● Task to carry out
Take the data below. Output it exactly from its first line through the line containing "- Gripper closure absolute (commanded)".

● Exercise data
------------------------------------------------------------------------

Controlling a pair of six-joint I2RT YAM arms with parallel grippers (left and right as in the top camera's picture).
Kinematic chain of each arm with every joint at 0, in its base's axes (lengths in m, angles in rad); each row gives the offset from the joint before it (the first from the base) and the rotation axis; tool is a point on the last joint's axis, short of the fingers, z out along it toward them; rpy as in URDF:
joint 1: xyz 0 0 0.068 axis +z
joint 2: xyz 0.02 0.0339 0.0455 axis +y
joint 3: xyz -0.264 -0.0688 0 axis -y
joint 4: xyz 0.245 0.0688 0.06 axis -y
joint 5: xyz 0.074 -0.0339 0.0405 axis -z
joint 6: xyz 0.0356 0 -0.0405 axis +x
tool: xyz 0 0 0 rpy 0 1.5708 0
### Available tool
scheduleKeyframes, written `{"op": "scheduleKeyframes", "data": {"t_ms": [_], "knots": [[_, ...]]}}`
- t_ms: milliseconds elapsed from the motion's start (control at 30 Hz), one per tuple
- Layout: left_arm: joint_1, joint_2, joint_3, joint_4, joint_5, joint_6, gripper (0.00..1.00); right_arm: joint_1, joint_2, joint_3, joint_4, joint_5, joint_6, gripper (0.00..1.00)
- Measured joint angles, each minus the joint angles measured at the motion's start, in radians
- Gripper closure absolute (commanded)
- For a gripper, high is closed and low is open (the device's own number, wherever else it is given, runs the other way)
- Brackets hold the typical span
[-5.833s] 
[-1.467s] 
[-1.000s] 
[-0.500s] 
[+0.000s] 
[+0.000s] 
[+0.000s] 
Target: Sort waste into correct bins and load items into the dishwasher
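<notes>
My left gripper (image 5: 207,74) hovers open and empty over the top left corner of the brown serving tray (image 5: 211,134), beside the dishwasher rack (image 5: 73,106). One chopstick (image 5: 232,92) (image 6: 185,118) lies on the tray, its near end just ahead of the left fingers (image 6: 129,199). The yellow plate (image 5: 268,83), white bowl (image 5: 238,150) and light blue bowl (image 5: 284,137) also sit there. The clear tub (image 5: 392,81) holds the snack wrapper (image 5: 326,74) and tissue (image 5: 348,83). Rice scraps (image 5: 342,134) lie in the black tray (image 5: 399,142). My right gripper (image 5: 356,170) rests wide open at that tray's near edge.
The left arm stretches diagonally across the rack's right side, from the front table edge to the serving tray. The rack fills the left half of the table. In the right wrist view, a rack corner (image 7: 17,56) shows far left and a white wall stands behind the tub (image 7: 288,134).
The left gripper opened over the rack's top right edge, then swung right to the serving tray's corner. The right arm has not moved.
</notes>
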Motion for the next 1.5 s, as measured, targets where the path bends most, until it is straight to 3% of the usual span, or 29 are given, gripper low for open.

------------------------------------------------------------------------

● Written solution
Controlling a pair of six-joint I2RT YAM arms with parallel grippers (left and right as in the top camera's picture).
Kinematic chain of each arm with every joint at 0, in its base's axes (lengths in m, angles in rad); each row gives the offset from the joint before it (the first from the base) and the rotation axis; tool is a point on the last joint's axis, short of the fingers, z out along it toward them; rpy as in URDF:
joint 1: xyz 0 0 0.068 axis +z
joint 2: xyz 0.02 0.0339 0.0455 axis +y
joint 3: xyz -0.264 -0.0688 0 axis -y
joint 4: xyz 0.245 0.0688 0.06 axis -y
joint 5: xyz 0.074 -0.0339 0.0405 axis -z
joint 6: xyz 0.0356 0 -0.0405 axis +x
tool: xyz 0 0 0 rpy 0 1.5708 0
### Available tool
scheduleKeyframes, written `{"op": "scheduleKeyframes", "data": {"t_ms": [_], "knots": [[_, ...]]}}`
- t_ms: milliseconds elapsed from the motion's start (control at 30 Hz), one per tuple
- Layout: left_arm: joint_1, joint_2, joint_3, joint_4, joint_5, joint_6, gripper (0.00..1.00); right_arm: joint_1, joint_2, joint_3, joint_4, joint_5, joint_6, gripper (0.00..1.00)
- Measured joint angles, each minus the joint angles measured at the motion's start, in radians
- Gripper closure absolute (commanded)

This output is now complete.